ナバラ王国のツデラ(現在のスペイン最北部のエグロ川流域にある)の商人であったユダヤ人ラビ・ベニヤミン・ベン・ヨナは、1159年に、当時のヨーロッパとアジアとアフリカを巡る旅をした。ツデラのベニヤミンは、ギリシアから、当時のアイユーブ朝の支配するエルサレムへ入り、そこから古(いにしえ)のバビロニアの地域に向かい、バグダードに長らく逗留した。彼は、そこで、ユダヤ人共同体やユダヤ教の学院や、ディアスポラ(離散のユダヤ人)の首長ローシュ・ハゴラーと出逢った。
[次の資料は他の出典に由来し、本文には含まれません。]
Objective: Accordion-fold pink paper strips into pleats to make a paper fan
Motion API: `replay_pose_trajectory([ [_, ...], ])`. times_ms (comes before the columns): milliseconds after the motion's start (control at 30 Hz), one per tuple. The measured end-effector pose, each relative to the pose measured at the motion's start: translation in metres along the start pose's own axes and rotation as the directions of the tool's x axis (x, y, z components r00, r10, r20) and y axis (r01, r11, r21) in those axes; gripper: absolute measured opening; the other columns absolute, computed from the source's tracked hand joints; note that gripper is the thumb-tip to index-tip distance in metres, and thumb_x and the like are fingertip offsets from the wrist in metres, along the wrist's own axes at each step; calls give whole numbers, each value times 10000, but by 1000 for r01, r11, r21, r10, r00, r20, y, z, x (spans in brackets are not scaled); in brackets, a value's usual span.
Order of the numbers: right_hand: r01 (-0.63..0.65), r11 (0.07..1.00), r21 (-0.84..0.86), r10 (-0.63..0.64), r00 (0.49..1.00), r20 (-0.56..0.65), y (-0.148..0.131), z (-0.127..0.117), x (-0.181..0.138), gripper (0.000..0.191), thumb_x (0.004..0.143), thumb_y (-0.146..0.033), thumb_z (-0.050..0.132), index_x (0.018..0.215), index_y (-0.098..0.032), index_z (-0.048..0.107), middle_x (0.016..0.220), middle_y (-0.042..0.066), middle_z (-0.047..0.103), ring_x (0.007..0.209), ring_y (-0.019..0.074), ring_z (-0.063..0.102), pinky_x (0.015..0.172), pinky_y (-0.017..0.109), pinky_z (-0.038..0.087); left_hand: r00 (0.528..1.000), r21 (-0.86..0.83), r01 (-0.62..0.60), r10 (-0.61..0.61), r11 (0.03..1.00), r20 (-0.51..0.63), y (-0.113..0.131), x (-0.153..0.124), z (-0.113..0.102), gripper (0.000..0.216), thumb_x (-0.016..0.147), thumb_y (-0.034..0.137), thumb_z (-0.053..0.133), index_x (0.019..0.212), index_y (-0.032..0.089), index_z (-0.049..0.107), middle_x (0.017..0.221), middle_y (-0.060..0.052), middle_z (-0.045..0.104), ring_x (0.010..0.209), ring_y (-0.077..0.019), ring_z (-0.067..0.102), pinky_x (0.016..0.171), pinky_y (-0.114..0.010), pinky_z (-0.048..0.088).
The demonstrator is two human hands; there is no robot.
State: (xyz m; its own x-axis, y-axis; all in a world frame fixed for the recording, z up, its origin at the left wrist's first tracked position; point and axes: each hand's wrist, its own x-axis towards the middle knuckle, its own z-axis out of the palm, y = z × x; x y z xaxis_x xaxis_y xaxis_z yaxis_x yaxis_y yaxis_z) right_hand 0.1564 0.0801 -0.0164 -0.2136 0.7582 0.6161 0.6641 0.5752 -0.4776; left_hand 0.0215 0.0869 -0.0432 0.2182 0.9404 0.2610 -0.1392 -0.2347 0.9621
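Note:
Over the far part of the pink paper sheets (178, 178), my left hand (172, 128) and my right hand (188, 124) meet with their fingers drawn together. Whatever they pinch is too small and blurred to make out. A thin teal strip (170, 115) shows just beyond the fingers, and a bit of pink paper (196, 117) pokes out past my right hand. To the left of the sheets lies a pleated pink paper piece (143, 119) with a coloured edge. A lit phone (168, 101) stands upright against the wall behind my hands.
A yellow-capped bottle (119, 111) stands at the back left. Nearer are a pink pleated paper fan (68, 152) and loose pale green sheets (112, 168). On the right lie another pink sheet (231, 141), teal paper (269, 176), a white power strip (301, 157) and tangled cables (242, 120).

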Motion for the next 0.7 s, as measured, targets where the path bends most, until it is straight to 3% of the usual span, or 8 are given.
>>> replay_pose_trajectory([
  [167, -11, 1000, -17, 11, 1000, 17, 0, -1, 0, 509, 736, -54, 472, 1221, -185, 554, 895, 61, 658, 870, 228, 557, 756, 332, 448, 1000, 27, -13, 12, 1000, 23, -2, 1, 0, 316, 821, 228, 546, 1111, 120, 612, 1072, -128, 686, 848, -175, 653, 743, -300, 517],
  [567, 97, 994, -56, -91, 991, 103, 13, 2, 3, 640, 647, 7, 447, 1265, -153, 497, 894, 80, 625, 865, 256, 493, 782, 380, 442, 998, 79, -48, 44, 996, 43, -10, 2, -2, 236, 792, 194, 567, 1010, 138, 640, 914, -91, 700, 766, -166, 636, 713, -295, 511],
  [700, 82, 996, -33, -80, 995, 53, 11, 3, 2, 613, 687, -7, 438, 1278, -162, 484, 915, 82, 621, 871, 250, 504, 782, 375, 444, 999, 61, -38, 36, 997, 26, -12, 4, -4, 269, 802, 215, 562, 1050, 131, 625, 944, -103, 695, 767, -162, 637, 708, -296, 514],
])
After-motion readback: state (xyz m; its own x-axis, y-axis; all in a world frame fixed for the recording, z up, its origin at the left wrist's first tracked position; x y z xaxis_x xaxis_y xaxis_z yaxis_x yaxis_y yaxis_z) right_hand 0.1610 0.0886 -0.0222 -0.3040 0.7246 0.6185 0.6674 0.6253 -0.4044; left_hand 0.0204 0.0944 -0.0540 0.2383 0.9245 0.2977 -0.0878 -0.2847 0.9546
彼は、そこから、さらに東北にあるトルコ系のホラムズ=シャー朝の支配する地域(現在のイラン)に向かい、さらに、隣り合うイラン系のゴール朝(現在のパキスタンとアフガニスタンからカルカッタにいたるインド北部全体を支配した王朝)の領域に入った。
 ツデラのベニヤミンの旅は、現在のウズベクスタンのサマルカンドの南からパキスタンの北部にあるテルメスと東部のカーブルとハイバル峠の地域のペシャワル、カズニ、カンダハルなどで、その旅は、アフガニスタン北部のヒンズークシ山脈からパミール高原にまで及んでいる。彼は、これらの地で、イスラエルの十部族の末裔と称する人たちと出会い、その様子を記録した。それは、イスラエルの十部族のルベン、ガド、半メナシェ、ダン、ゼブルン、アシェル、ナフタリ族に及ぶ〔シャハン前掲書15〜22頁〕。彼が残した貴重な記録は『ラビ・ベニヤミンの旅行記』として知られている。
ドン・イツハク・アバルバネルは、16世紀後半の聖書註解者であり、当時のスペインとフランスで、4人の王の相談役を務めたユダヤ人である。彼は、当時、ポルトガルからインドへ旅をした西洋人が、インドで「多くのユダヤ人を見た」と報告していることを伝えている。また、インド系のユダヤ人の手紙を彼自身が実際に見聞したと報告している〔シャハン前掲書23〜24頁〕。
マテオ・リッチ(Matteo Ricci) (1552年〜1610年)は、イエズス会の宣教師で、イタリアに生まれた。イエズス会〔中国では耶蘇(やそ)会〕に入り、同会のローマ学院で C. クラビウスから数学と天文学を学んだ。東方伝道を志し、明代の1582年に澳門(マカオ)に到着した。中国語を学び,利瑪竇(リマトウ)と名乗る。中国大陸に入り、明代末期のキリスト教布教の先駆者となった。広東省の肇慶(ちようけい)では、月食を利用してこの地の経度測定に成功した。肇慶より北上して江南地方に移ったが、その科学知識によって中国人の尊敬を集め、熱心な信徒を獲得した。また世界地図を幾種類か描いたが、その一つは1602年に李之藻の手で『坤輿万国全図(こんよばんこくぜんず)』として刊行された。1601年1月に北京に入り、万暦帝に拝謁し、北京在住と中国全土におけるキリスト教布教の許可を得ることに成功。これ以後多くのイエズス会宣教師が渡来した。リッチはキリスト教布教にヨーロッパ科学の紹介が必須であると考えたから、後続の宣教師にはすぐれた科学知識の持主が多かった〔平凡社『世界百科大事典』の「マテオ・リッチ」藪内 清より〕。1605年の6月のことであるが、北京のある教会に、マテオ・リッチが、十部族出身のイスラエル系の中国人官吏アイ・ティエンを伴って訪れた。この中国人の官吏は、三位一体を信じるイエズス会の教えを全く知らなかったから、興味を覚えたのである。教会にある十二使徒の肖像を見て、彼は、「父祖ヤコブとその12人の息子たちの姿を見た」と跪(ひざまず)いて、「私は十部族の子孫です」と告げたのである〔シャハン『十部族の足跡』140〜41頁〕。
〔注記〕
イスラエルの十部族の足跡については、主として、アビグドール・シャハン『失われた十部族の足跡:古代日本に辿り着いたユダヤ人』小久保乾門(こくぼそろもん)訳/杣(そま)浩二監修:NPO法人 神戸平和研究所(2014年)の記述に基づいている。
歴史上の人名は、聖書(聖書協会共同訳とフランシコ会訳)。及び、歴史上の人名(「大月氏」「チンギス=ハン」など)と、歴史上の地名(「エフタル」「パルティア」など)は、高等学校社会科(世界史)用の『世界史図録ヒストリカ』谷澤伸、他(山川出版社)に準拠している。
現代の地名(「ツデラ」「ヒーサ」「ブハラ」など)については、平凡社『世界百科大事典』付属の「世界地図」に準拠している。